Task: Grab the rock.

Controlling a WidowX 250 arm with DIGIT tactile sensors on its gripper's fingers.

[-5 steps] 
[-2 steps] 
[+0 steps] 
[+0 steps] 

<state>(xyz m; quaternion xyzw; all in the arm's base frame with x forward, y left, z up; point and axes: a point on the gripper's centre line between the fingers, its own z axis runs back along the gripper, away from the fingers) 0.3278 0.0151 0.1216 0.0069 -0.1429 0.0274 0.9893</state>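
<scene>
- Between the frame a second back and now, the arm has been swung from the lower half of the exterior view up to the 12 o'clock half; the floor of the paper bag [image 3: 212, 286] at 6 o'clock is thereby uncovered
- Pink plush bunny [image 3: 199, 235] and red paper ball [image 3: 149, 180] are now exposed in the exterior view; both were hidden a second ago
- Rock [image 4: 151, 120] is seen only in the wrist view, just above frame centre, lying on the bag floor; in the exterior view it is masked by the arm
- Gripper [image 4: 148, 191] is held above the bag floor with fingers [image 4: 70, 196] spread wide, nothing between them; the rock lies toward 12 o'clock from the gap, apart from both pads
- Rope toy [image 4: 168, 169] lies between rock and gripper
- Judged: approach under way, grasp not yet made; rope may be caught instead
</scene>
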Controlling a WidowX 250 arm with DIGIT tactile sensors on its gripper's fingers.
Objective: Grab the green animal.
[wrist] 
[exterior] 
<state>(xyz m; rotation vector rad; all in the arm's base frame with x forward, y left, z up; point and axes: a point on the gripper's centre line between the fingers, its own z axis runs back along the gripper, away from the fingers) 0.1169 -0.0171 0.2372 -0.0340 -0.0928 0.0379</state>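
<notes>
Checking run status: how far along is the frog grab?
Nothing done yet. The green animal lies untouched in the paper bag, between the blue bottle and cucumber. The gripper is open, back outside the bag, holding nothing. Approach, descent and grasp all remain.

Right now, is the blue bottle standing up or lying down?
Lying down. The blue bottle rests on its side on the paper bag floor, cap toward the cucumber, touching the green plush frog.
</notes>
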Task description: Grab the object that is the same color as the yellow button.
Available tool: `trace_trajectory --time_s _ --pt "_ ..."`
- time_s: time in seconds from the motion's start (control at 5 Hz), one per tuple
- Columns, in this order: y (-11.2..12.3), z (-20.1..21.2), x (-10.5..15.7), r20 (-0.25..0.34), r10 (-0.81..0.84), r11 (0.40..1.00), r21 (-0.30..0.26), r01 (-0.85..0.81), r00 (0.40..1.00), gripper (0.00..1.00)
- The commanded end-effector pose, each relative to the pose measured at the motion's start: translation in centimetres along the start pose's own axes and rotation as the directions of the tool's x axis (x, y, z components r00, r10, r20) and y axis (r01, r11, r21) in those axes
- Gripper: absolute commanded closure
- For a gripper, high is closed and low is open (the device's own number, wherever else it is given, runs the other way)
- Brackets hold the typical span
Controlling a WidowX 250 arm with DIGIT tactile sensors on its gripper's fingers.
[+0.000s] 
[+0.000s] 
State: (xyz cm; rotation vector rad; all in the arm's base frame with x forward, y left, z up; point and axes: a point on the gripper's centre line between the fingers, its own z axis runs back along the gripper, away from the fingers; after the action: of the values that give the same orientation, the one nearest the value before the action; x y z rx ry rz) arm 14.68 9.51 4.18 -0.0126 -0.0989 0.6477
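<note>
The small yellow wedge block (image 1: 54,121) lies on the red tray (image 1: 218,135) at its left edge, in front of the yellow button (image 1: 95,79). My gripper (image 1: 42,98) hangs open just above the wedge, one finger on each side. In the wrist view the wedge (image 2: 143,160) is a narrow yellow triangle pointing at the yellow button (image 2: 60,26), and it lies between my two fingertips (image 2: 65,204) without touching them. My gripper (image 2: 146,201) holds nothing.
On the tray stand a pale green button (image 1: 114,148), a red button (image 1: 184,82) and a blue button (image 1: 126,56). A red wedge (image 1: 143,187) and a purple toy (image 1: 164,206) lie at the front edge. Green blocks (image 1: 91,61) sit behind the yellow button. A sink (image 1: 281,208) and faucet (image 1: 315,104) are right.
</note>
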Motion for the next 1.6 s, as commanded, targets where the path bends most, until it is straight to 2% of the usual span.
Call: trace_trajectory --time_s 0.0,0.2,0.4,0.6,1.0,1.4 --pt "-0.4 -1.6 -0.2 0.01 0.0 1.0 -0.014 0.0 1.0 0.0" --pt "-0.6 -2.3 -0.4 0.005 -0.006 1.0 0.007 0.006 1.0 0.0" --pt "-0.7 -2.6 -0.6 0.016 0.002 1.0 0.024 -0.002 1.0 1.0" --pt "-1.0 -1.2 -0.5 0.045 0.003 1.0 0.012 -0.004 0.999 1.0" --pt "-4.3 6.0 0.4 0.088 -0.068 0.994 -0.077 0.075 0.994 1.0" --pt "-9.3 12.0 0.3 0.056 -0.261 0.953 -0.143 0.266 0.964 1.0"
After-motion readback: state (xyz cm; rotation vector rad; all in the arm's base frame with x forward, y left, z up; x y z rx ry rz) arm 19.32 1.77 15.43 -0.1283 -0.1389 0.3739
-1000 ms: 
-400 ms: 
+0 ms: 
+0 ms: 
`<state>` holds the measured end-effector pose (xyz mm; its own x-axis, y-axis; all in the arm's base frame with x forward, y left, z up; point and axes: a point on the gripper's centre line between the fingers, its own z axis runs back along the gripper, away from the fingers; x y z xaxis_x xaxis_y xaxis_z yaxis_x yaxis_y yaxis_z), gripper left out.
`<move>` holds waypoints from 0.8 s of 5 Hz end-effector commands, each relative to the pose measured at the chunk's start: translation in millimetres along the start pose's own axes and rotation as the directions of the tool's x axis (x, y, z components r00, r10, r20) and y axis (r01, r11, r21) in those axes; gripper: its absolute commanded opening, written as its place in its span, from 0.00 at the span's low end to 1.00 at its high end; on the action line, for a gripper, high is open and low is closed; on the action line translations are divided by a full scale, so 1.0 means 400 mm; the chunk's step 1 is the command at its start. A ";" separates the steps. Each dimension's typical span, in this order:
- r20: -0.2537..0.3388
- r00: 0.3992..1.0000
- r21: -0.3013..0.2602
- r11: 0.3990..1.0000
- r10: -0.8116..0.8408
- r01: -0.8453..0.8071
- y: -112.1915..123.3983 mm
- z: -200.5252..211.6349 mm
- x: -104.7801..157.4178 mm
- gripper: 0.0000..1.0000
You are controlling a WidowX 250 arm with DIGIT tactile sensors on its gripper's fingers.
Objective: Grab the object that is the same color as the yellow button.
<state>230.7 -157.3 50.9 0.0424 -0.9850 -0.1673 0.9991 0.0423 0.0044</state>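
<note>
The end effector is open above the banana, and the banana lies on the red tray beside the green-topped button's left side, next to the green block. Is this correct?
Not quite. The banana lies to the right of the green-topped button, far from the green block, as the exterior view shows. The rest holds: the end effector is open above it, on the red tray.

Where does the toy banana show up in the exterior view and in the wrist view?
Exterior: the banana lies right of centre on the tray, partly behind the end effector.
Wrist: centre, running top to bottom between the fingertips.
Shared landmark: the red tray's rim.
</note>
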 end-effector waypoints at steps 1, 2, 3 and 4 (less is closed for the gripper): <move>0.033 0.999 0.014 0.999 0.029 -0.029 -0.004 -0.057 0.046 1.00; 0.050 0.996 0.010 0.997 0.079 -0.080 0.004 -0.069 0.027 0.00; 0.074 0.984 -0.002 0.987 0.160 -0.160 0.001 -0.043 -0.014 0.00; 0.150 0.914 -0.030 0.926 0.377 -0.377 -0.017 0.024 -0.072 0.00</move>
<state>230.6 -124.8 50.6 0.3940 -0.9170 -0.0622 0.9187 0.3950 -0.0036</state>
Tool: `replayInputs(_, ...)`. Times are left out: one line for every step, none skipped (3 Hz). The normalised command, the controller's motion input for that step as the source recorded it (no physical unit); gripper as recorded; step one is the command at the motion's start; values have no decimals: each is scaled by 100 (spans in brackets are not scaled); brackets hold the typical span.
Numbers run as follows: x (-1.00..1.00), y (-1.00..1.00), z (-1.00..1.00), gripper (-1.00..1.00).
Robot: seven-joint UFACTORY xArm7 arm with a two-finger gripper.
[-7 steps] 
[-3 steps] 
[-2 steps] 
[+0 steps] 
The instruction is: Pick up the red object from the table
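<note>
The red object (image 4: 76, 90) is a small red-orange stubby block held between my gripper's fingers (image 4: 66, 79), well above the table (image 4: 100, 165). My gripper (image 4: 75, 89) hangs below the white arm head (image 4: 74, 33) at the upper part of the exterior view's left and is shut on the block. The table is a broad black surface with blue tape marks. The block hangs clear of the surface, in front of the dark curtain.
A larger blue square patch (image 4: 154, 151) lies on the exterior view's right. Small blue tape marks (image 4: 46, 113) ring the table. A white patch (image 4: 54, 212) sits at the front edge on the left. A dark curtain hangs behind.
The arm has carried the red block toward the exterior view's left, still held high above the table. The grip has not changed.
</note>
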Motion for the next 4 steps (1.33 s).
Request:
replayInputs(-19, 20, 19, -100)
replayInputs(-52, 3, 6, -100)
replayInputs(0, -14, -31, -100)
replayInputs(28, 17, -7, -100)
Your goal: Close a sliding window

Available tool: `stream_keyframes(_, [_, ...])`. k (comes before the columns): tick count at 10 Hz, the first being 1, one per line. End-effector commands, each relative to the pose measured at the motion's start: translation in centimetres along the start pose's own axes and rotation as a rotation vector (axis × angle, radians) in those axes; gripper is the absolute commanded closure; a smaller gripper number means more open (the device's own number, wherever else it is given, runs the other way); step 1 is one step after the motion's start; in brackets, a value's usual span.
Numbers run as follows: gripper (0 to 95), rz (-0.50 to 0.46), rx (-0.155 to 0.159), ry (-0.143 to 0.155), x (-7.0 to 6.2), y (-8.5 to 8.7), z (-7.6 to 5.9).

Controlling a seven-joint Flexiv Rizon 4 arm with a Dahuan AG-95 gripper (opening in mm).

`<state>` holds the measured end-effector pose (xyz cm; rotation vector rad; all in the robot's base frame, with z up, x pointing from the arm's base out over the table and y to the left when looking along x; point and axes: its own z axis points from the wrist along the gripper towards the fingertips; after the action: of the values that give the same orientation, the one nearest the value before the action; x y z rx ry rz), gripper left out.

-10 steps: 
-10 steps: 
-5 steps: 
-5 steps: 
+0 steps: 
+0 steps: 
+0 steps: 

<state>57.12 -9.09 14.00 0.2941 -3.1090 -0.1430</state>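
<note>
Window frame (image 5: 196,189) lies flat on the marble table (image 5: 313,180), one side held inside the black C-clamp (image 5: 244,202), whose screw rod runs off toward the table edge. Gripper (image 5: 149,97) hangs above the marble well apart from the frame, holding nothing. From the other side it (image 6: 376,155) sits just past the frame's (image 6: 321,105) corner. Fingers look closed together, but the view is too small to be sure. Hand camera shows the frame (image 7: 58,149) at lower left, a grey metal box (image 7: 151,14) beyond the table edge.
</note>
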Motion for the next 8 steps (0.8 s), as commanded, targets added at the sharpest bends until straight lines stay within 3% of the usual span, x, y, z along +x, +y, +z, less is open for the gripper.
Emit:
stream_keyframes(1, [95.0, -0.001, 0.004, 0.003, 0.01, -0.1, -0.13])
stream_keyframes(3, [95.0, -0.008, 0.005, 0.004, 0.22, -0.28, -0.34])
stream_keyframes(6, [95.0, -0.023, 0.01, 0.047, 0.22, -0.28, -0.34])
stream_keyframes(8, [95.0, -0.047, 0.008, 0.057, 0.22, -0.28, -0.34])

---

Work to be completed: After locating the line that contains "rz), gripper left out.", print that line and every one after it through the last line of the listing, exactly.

Result:
`<state>` holds the measured end-effector pose (xyz cm; rotation vector rad; all in the robot's base frame, with z up, x pointing from the arm's base out over the table and y to the left when looking along x; point and axes: its own z axis points from the wrist along the gripper towards the fingertips; after the action: of the values that give the same orientation, the one nearest the value before the action; x y z rx ry rz), gripper left out.

-10 steps: 
-10 steps: 
-5 steps: 
-5 steps: 
+0 steps: 
+0 steps: 
+0 steps: 

<state>57.12 -9.09 14.00 0.2941 -3.1090 -0.1430</state>
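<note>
Window frame (image 5: 196,189) lies flat on the marble table (image 5: 313,180), one side held inside the black C-clamp (image 5: 244,202), whose screw rod runs off toward the table edge. Gripper (image 5: 149,97) hangs above the marble well apart from the frame, holding nothing. From the other side it (image 6: 376,155) sits just past the frame's (image 6: 321,105) corner. Fingers look closed together, but the view is too small to be sure. Hand camera shows the frame (image 7: 58,149) at lower left, a grey metal box (image 7: 151,14) beyond the table edge.
</note>
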Motion for the next 8 steps (0.8 s), as commanded, targets added at the sharpest bends until straight lines stay within 3% of the usual span, x, y, z along +x, +y, +z, less is open for the gripper.
Emit:
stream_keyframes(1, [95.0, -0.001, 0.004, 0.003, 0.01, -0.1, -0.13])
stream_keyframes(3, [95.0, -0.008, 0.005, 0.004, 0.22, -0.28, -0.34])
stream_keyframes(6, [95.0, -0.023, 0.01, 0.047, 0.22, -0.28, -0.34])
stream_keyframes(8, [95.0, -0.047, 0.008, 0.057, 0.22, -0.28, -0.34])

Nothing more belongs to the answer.